Key points from the comparison example (box plots of birth rates per region):
- A title orients the audience immediately to the subject of the visualization.
- Axis labels should specify units and definitions (e.g., “Birth rate (per 1,000 people)”, “Region (country-level observations)”).
- Rotating x-axis tick labels can improve readability of categorical names.

Why this matters:
- Titles and labels reduce cognitive load and misinterpretation.
- They make plots self-contained and presentation-ready.
---

![image.png](attachment:image.png)

## 3) FacetGrid vs. AxesSubplot objects

Seaborn returns two main object types:
- FacetGrid:
  - Created by functions that can produce subplots, such as `relplot()` and `catplot()`.
  - Represents a figure that may contain one or many subplots (axes).
- AxesSubplot:
  - Created by single-axes functions like `scatterplot()`, `countplot()`, etc.
  - Represents one Matplotlib Axes inside a Figure.

Why you should care:
- How you add titles/labels depends on which object you’re working with.
- FacetGrid titles are set via the figure (`g.fig.suptitle(...)`).
- AxesSubplot titles are set on the axes (`ax.set_title(...)`) — covered in the next lesson.

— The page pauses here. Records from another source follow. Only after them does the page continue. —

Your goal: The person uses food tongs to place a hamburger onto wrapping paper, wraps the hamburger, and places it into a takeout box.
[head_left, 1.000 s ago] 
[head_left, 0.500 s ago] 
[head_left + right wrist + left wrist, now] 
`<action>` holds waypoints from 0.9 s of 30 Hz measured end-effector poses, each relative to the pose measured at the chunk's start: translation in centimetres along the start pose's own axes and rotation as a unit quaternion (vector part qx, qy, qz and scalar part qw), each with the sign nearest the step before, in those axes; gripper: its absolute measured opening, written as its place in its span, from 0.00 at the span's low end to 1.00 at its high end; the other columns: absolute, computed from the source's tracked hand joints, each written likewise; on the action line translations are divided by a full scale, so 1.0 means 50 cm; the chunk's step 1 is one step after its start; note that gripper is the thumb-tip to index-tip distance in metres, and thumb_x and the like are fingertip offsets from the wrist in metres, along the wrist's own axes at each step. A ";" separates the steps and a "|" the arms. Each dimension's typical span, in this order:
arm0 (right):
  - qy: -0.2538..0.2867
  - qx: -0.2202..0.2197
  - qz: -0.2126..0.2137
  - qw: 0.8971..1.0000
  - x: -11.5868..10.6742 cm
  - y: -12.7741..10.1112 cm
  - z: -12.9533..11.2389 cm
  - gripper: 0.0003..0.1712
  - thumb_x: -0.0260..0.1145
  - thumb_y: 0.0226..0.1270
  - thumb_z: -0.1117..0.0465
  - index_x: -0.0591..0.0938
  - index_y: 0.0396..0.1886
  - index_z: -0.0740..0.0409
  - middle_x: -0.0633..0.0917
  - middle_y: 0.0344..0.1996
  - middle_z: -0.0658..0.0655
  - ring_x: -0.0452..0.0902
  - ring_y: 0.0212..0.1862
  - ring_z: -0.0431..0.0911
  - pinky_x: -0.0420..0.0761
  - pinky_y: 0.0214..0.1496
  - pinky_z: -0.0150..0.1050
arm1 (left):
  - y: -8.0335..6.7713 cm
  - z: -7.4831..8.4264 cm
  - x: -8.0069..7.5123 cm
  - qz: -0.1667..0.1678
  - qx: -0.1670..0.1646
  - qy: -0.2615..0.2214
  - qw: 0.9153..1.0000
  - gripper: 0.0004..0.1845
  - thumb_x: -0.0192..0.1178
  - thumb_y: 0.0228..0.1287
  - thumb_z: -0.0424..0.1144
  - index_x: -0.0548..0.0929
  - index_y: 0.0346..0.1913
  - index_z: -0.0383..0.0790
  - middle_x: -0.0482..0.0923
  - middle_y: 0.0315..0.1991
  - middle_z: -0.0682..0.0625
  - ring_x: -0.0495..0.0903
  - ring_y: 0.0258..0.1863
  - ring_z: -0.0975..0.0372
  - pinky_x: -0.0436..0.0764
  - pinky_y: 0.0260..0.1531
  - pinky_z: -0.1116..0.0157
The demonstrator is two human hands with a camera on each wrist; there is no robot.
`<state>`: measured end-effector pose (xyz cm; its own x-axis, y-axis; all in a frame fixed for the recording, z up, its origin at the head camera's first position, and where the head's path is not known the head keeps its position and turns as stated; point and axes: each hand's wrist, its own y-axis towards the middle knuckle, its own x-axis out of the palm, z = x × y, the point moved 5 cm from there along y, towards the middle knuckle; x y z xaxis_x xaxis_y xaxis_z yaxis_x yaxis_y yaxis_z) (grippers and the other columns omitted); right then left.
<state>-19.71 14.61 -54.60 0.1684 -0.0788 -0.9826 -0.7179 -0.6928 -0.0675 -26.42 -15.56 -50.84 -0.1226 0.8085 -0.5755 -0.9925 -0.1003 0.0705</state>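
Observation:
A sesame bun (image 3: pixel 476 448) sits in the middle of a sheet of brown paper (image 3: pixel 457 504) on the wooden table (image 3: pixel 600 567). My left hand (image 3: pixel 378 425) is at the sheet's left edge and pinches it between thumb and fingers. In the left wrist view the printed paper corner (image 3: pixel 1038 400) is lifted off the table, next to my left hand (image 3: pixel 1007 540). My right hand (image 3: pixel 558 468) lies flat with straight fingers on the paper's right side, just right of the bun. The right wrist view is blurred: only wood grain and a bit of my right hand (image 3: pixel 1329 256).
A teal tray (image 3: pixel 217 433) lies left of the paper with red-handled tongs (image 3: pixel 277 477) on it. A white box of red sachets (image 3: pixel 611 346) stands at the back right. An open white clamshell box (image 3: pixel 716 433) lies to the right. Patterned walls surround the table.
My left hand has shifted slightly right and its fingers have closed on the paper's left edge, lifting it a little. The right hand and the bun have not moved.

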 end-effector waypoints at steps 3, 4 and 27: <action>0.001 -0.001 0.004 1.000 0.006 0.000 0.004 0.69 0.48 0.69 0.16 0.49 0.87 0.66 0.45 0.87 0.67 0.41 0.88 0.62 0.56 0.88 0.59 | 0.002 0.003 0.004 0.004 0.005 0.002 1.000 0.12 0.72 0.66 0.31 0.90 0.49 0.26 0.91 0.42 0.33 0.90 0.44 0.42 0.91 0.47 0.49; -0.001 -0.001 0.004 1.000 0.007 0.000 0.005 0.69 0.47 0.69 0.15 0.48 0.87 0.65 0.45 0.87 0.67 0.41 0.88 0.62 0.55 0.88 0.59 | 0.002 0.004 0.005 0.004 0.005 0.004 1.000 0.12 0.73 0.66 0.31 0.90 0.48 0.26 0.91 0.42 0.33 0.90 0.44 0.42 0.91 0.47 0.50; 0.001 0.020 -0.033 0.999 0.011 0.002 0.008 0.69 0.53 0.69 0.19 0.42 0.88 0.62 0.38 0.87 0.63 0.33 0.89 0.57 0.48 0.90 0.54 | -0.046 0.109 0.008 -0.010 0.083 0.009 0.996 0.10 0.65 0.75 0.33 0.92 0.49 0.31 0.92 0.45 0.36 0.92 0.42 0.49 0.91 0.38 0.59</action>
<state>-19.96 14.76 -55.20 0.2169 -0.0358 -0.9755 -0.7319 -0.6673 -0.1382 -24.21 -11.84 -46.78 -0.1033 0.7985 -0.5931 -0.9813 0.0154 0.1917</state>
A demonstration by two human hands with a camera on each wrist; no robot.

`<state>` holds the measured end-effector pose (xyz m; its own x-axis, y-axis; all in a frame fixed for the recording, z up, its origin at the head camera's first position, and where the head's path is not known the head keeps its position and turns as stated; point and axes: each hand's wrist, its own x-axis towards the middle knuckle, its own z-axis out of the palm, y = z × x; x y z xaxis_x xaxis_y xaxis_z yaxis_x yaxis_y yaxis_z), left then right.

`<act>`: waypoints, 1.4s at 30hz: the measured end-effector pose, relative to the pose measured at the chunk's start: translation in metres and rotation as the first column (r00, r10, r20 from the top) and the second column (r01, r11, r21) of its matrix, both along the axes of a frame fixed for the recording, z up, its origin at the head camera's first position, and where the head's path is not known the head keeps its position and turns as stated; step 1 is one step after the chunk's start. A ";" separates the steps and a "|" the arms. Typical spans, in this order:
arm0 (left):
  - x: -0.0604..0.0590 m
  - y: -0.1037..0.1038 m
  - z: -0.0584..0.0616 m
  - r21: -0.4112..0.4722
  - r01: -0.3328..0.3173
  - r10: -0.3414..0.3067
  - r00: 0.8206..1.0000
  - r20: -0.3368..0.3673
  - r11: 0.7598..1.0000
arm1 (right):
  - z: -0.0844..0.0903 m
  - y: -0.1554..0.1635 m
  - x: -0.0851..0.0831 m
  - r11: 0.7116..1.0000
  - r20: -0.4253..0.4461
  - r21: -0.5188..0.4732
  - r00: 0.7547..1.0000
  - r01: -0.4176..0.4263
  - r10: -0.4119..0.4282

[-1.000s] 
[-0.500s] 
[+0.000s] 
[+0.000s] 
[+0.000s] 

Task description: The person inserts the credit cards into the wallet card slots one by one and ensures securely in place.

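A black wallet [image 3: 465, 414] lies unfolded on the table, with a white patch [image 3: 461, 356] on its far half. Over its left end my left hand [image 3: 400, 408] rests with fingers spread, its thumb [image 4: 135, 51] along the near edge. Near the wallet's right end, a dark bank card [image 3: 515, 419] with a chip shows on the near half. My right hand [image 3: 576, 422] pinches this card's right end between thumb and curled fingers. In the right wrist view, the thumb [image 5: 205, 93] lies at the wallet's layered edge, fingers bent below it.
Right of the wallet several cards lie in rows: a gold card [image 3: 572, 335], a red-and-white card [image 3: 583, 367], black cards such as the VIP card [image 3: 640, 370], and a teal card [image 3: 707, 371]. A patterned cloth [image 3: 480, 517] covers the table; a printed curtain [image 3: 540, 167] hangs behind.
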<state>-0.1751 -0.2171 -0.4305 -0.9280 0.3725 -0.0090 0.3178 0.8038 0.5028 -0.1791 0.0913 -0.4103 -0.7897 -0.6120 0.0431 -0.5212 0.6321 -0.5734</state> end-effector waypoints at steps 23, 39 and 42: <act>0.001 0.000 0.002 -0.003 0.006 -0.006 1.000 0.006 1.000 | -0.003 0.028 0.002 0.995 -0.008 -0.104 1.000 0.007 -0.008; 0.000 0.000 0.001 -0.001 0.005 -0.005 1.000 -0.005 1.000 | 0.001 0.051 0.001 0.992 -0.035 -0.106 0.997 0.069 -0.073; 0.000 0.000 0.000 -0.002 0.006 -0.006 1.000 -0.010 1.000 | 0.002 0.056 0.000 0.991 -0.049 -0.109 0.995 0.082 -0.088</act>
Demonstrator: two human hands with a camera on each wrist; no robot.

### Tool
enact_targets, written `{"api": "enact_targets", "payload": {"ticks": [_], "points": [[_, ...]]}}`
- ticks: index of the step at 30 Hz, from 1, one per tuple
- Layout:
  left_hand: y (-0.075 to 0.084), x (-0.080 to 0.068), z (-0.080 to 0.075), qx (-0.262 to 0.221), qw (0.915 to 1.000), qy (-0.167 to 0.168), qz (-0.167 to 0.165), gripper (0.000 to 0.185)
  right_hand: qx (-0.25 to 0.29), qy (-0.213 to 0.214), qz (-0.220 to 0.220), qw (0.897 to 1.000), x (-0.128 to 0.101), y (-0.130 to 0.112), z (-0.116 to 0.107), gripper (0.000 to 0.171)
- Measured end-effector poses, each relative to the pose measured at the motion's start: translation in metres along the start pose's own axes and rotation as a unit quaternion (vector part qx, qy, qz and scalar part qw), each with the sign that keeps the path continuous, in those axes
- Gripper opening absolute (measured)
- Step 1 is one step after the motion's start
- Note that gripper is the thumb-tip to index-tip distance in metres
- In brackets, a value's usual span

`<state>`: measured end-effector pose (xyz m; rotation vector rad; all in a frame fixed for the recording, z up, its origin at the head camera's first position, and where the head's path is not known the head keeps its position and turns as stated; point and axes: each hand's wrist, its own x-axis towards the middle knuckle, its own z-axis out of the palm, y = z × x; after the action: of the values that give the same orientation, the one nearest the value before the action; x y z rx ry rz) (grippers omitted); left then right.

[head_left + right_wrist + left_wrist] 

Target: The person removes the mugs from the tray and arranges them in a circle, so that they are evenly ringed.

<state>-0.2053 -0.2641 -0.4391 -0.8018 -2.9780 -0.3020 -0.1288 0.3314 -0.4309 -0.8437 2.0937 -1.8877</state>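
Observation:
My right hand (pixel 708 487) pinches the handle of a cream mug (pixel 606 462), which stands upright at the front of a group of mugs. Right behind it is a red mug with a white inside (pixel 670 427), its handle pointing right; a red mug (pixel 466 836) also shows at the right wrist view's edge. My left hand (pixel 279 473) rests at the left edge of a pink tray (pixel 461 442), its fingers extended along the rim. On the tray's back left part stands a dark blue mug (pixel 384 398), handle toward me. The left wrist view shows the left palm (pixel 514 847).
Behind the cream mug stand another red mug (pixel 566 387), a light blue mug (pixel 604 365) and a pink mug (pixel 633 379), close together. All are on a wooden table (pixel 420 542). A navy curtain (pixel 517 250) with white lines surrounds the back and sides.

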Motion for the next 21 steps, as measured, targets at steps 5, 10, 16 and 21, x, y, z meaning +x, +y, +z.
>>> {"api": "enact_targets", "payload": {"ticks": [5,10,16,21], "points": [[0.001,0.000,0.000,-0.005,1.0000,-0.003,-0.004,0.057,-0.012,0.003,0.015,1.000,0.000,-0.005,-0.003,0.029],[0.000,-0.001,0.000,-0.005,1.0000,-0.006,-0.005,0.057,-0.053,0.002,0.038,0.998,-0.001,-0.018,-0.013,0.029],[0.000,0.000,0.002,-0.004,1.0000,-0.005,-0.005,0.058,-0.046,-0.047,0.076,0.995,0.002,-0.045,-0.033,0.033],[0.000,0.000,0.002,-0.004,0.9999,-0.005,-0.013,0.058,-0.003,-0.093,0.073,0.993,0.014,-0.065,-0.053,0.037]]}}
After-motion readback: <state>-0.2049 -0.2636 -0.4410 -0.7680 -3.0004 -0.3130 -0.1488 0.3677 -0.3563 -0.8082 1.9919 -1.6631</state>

### 3.1 Identify the object type (AxesSubplot example)

Slides snippet:
- Code: `g = sns.scatterplot(x="height", y="weight", data=df)` then `type(g)` returns `matplotlib.axes._subplots.AxesSubplot`.

Expected output:
- Visual: A single scatterplot of height vs. weight (one axes).
- Textual output (Python repr of type):
  - Something like: `<class 'matplotlib.axes._axes.Axes'>`
  - In some environments or slides you may see: `matplotlib.axes._subplots.AxesSubplot` (older Matplotlib naming). The key idea: it’s an Axes object, not a FacetGrid.

Significance:
- Confirms `scatterplot()` returns an Axes-like object (AxesSubplot), not a FacetGrid. You’ll add titles differently than for FacetGrid.

### 3.2 What is a FacetGrid?

Conceptual points:
- A FacetGrid comprises one or more Axes (subplots).
- Functions like `relplot()` and `catplot()` return FacetGrid because they can create multiple panels via faceting.

Why it matters:
- To add a title to the entire FacetGrid figure, use `g.fig.suptitle(...)`.

---

## 4) Which functions return FacetGrid vs. AxesSubplot?

- FacetGrid creators:
  - `sns.relplot(...)`
  - `sns.catplot(...)`
- AxesSubplot creators (single axes):
  - `sns.scatterplot(...)`
  - `sns.countplot(...)`
  - Many others like `sns.boxplot`, `sns.barplot`, `sns.lineplot` (when called directly)
  ![image-2.png](attachment:image-2.png)

Practical takeaway:
- Always assign the plot to a variable (commonly `g`) and check `type(g)` if unsure.

---

## 5) Adding a title to a FacetGrid

Slides code:
- `g = sns.catplot(x="Region", y="Birthrate", data=gdp_data, kind="box")`
- `g.fig.suptitle("New Title")`
- `plt.show()`
![image-3.png](attachment:image-3.png)

Below, we reproduce and explain this pattern. Assume:
- `gdp_data` contains `Region` (categorical) and `Birthrate` (numeric, e.g., per 1,000 people).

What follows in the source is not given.